• What you need to do
Return every line below in which "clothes" appears.

• Records from a collection
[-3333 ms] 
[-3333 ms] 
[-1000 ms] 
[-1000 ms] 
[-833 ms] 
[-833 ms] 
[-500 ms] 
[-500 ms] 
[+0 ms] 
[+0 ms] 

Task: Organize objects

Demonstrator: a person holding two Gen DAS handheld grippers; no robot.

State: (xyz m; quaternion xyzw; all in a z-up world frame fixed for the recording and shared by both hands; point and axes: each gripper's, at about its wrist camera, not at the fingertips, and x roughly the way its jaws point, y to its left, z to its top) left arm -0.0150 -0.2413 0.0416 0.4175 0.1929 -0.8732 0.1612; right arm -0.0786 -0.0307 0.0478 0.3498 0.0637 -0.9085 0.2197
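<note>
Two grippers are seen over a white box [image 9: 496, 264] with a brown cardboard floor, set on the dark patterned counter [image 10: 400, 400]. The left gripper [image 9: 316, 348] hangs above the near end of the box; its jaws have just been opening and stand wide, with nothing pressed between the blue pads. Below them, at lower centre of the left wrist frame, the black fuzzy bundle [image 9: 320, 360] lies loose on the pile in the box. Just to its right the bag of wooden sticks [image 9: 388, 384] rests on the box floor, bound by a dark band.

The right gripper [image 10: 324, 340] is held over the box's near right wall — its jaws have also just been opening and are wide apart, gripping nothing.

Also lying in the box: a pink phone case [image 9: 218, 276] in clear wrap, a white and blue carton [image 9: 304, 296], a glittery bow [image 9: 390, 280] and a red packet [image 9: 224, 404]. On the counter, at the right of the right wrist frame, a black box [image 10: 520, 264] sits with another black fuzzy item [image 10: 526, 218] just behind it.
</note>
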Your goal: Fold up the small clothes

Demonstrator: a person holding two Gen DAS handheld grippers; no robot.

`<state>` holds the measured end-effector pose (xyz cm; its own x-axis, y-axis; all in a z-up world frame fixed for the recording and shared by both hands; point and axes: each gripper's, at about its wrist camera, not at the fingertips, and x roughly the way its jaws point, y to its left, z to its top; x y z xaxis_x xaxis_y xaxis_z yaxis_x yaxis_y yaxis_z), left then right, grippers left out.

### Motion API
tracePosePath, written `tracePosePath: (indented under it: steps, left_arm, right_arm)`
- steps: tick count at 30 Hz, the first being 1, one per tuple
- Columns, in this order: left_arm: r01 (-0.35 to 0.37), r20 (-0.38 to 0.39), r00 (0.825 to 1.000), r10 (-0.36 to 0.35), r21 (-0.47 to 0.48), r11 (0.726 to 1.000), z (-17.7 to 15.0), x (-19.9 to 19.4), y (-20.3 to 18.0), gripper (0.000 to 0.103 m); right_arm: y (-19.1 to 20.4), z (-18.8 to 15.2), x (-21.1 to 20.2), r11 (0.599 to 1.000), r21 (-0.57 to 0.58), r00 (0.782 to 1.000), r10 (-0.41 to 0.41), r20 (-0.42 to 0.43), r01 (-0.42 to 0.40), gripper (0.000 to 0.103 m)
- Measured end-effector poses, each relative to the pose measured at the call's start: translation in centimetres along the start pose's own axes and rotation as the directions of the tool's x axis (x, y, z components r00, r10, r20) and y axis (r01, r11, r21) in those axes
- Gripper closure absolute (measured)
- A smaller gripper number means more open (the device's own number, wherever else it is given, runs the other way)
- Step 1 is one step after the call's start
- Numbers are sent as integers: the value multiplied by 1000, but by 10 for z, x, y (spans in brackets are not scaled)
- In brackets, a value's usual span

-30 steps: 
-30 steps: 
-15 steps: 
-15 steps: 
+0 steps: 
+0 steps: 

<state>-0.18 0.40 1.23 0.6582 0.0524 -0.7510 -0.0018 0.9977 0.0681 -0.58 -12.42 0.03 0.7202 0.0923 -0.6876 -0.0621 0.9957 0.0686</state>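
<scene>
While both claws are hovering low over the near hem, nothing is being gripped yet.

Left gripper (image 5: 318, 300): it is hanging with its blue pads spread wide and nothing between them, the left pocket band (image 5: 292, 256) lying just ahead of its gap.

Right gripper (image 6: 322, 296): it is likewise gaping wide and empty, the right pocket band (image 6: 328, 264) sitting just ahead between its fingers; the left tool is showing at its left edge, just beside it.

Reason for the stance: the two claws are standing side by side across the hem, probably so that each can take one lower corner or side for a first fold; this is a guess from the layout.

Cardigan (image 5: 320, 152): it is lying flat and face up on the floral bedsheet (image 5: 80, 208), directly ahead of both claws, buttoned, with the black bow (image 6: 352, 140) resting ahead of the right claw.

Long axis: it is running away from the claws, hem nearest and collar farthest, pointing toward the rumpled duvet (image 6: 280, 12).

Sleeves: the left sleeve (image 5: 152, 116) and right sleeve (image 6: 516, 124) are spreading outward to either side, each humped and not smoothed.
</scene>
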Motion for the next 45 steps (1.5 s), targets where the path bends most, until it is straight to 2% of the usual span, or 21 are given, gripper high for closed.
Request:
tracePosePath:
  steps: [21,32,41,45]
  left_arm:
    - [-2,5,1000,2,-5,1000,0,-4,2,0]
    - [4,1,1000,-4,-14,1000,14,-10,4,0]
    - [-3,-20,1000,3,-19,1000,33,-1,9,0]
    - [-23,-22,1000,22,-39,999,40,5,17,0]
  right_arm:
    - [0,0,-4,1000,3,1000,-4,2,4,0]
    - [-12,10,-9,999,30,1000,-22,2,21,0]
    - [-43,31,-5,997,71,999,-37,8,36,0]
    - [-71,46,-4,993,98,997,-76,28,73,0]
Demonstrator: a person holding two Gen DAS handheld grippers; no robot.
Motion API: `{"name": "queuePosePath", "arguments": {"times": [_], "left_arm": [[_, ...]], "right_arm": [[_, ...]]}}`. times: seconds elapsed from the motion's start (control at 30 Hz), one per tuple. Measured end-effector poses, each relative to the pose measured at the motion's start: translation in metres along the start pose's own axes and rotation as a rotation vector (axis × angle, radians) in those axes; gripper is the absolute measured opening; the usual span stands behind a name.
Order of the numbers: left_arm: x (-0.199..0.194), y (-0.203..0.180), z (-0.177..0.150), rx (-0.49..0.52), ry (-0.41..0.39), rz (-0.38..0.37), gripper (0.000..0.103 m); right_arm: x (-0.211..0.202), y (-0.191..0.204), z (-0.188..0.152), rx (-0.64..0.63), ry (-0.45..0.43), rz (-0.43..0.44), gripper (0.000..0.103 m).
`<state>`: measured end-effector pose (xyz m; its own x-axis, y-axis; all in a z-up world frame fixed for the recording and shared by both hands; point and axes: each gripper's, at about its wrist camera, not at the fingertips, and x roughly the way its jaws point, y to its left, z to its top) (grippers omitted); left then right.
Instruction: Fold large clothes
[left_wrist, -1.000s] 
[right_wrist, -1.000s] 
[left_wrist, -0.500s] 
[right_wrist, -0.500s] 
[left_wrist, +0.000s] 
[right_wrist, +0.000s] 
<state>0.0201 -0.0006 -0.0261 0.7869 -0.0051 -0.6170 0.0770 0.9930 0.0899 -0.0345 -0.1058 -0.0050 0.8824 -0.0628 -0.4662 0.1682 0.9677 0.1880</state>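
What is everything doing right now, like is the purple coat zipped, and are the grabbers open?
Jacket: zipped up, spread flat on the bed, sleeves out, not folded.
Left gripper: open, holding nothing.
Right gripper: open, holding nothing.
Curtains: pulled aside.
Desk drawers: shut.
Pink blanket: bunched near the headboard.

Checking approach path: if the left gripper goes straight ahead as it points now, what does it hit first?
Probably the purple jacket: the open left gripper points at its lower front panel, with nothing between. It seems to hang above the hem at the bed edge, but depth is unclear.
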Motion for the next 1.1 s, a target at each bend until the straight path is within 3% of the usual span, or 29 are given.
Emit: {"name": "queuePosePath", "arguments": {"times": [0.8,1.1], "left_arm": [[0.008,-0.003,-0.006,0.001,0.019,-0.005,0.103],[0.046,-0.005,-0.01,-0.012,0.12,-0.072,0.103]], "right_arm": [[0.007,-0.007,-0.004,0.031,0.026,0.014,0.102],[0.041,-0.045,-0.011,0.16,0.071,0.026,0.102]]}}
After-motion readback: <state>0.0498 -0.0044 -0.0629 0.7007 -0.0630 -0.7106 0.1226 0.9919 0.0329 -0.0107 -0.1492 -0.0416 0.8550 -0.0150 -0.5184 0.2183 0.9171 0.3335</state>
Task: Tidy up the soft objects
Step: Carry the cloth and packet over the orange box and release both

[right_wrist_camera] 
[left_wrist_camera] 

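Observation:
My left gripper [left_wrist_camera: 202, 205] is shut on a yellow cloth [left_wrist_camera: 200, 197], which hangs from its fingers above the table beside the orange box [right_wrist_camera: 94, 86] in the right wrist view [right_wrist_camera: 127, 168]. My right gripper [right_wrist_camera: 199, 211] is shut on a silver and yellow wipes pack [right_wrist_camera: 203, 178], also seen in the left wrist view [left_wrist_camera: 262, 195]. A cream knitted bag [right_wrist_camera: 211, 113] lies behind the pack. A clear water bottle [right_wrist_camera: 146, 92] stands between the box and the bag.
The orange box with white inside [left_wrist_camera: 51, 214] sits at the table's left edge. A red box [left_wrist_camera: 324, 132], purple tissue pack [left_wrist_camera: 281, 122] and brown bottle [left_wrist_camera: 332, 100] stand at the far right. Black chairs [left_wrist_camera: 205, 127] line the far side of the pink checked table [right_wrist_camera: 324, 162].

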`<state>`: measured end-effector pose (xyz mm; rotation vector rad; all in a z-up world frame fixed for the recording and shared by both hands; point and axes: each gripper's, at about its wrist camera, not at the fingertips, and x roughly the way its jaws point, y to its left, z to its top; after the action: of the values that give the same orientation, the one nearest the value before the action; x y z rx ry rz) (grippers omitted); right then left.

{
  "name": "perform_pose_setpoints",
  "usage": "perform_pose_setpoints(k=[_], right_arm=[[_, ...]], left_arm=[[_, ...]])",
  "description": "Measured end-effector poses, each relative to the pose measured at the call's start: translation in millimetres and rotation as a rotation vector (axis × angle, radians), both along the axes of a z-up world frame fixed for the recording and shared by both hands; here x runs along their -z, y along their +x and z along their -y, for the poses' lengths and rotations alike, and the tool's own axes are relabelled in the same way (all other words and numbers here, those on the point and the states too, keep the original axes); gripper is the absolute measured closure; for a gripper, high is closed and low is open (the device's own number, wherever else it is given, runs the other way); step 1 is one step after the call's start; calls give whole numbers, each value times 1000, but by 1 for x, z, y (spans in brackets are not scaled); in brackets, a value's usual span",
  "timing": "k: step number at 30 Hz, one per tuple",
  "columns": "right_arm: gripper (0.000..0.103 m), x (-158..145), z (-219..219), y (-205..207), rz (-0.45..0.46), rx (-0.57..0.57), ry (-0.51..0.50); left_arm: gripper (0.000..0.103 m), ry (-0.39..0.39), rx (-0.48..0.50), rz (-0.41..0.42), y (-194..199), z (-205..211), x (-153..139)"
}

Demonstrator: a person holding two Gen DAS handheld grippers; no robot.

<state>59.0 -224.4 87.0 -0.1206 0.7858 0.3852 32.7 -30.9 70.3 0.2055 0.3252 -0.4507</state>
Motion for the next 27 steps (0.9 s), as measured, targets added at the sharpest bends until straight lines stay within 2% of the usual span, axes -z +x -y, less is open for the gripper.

• Exercise answer
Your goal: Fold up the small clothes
Instruction: Fold large clothes

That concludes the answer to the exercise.